Kagan and Marshall
This article is from the archive of The New York Sun before the launch of its new website in 2022. The Sun has neither altered nor updated such articles but will seek to correct any errors, mis-categorizations or other problems introduced during transfer.

The nomination of Solicitor General Kagan to the Supreme Court offers lots of grounds for criticism, but her praise for Justice Thurgood Marshall isn’t one of them. At least not in this newspaper’s view. Yet General Kagan was attacked for her remarks echoing the justice for whom she once clerked — particularly his statements, on the 200th anniversary of the Constitution, that the document as originally drafted was defective. Marshall’s original remarks were so clearly directed at the failure of the Founders to defeat slavery and at their compromises countenancing its continuance in the new republic that it’s hard to imagine what the chairman of the Republican Party, Michael Steele, was thinking in going after Ms. Kagan on this head. She will be open to criticism on other matters, and there will be plenty of time for these columns to articulate some of it.

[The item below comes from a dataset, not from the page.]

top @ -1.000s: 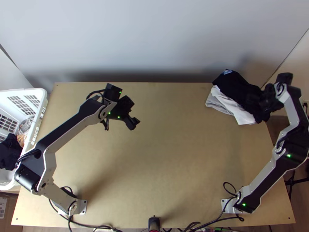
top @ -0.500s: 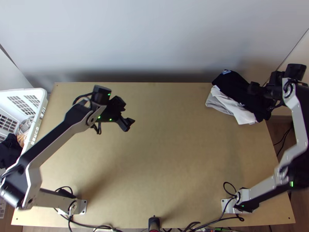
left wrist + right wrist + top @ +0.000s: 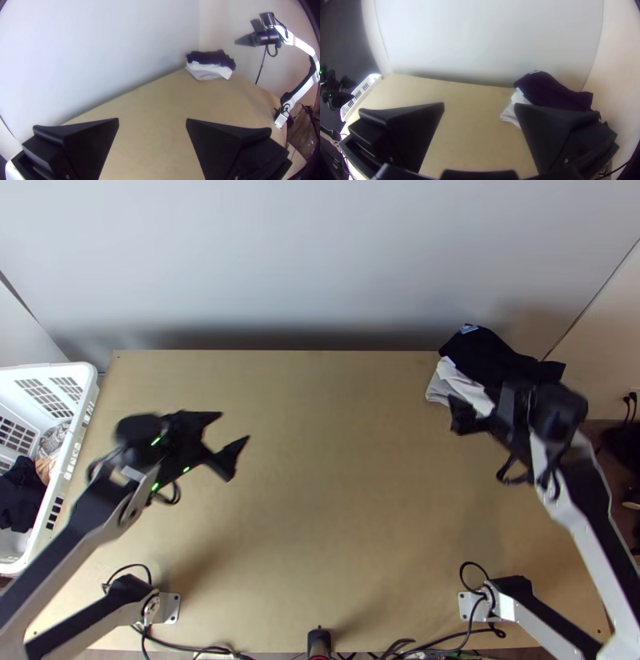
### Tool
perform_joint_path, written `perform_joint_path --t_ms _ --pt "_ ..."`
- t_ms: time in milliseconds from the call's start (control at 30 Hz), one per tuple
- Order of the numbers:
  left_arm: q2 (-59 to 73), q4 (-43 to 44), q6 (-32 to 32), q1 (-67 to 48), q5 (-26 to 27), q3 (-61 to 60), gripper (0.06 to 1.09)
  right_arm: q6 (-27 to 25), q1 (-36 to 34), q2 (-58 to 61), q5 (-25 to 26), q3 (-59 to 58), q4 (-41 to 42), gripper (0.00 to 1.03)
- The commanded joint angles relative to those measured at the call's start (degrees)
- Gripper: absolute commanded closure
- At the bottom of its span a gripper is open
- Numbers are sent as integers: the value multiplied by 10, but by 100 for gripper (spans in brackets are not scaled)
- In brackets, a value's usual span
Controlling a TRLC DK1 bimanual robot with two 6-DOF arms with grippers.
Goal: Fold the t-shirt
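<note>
In the top view my left gripper (image 3: 233, 426) is open over the table's left part, with nothing between its fingers. My right gripper (image 3: 482, 396), also open, hangs in front of the pile at the back right corner. That pile has a folded black cloth (image 3: 486, 358) lying over white and light grey cloth (image 3: 462, 384). In the left wrist view the left gripper (image 3: 152, 119) has its fingers wide apart. The right gripper (image 3: 479, 103) in the right wrist view is likewise spread, one finger partly covering the pile's dark cloth (image 3: 550, 91). No t-shirt lies spread on the table.
A white basket (image 3: 86, 376) with dark cloth (image 3: 20, 492) and other items inside stands beyond the table's left edge. Bare wood makes up the table's middle (image 3: 344, 484). A wall rises along the back edge; cables lie along the front edge.
The left gripper has moved left and toward the near edge. The right gripper has swung off the pile's right side, leftward and nearer. The pile lies as before.
</note>
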Motion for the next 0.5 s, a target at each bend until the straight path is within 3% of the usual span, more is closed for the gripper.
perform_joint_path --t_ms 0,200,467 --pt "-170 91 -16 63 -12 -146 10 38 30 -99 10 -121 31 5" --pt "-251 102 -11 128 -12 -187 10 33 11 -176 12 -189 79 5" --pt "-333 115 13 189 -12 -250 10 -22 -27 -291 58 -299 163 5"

But her association with Thurgood Marshall is one of the most distinguished features of her career. These columns revere him for his pioneering role in the civil rights struggle, the emblematic nature of his triumph before the bench, and his good humor through thick and thin. When a federal courthouse was named for him in New York, we wrote about it in an editorial called Thurgood Marshall Courthouse, in which we remarked that “All New Yorkers, of all races, can be proud to have a courthouse named after him” — precisely, we would add at this juncture, because from time to time he spoke out about the defects that so clearly did hobble our fundamental law in the early decades of American independence.